# WHAT YOU WILL DO
Please return, exactly and only, the lines beginning at the top of the entries below and ending with the line containing "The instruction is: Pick"; keep out the pictures.
** Opening RECORDS FOR PROCESSING block **
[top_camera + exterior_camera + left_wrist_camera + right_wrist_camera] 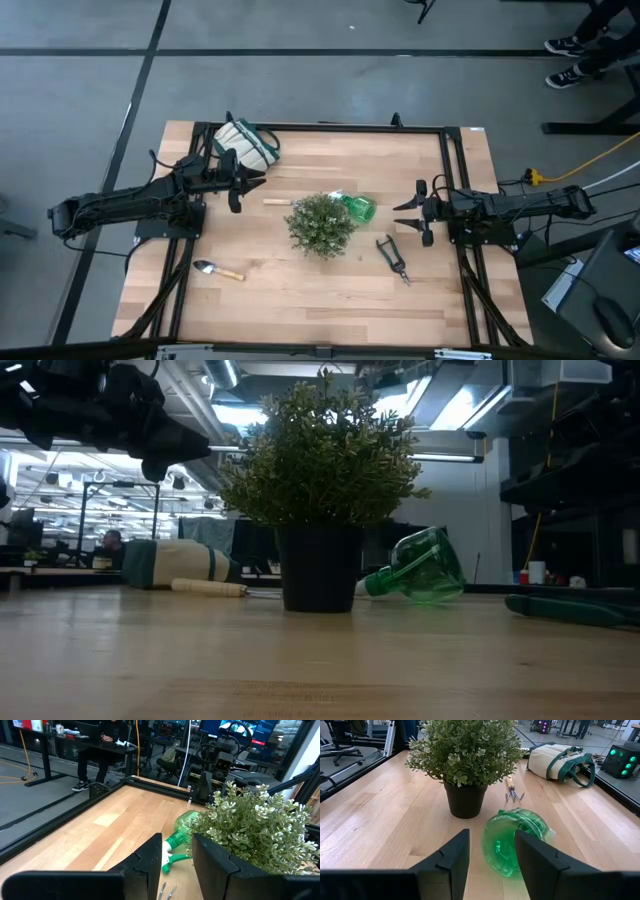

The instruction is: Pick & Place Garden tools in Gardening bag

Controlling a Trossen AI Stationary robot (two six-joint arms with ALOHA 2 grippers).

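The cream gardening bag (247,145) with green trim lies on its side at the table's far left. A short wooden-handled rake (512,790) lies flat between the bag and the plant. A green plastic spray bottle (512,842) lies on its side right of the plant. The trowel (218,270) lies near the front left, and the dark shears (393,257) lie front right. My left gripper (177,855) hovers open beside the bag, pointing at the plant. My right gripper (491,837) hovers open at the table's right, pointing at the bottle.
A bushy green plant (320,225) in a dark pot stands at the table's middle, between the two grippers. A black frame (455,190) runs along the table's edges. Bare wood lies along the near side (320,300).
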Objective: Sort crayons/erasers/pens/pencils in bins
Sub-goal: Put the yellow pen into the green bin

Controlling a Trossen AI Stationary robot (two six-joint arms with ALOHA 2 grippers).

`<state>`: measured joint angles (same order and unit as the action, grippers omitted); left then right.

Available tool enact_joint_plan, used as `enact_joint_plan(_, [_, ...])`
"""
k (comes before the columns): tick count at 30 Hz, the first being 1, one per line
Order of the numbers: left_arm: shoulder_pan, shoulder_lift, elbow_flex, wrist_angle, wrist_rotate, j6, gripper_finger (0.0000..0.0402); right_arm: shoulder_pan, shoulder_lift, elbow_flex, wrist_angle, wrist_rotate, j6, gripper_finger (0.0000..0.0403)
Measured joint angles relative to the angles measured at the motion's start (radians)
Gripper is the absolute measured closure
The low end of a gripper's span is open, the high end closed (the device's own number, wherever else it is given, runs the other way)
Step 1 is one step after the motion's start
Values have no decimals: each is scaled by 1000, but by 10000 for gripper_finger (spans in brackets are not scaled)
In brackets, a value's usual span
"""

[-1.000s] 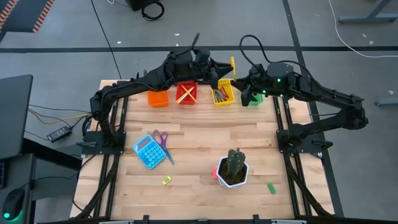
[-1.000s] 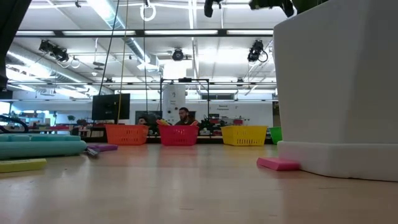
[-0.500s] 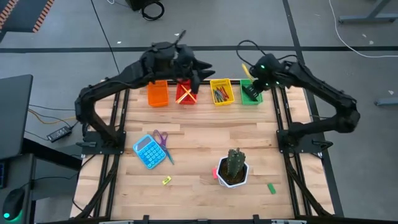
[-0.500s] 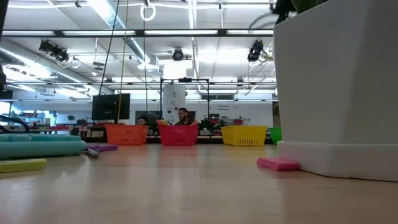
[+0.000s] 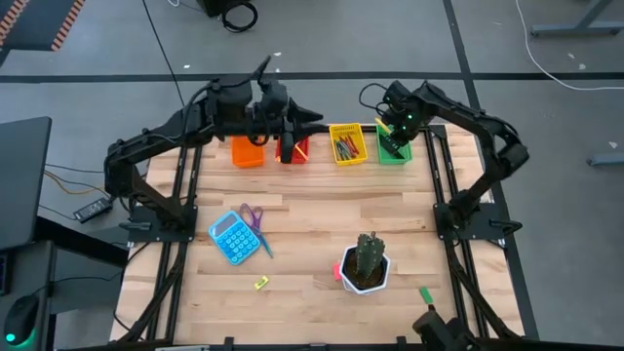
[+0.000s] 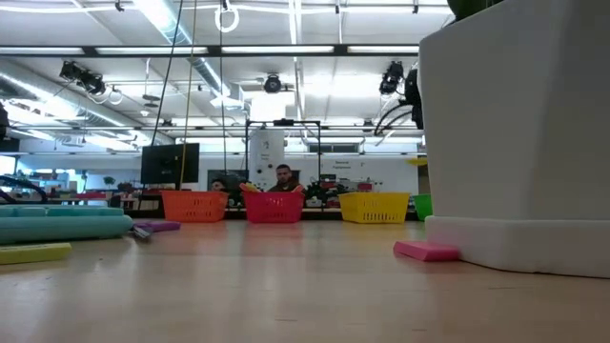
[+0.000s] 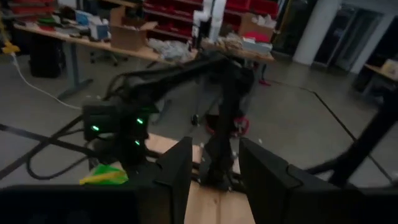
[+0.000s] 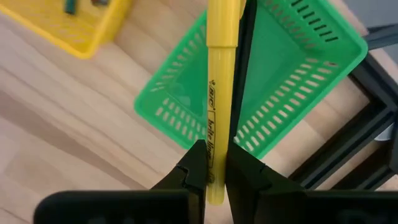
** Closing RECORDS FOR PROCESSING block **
# WRITTEN RESPONSE
[top_camera + exterior_camera + left_wrist_camera + right_wrist_camera] 

The instruction is: Pick & Place Garden tools in Gardening bag

Output for the exercise is now complete.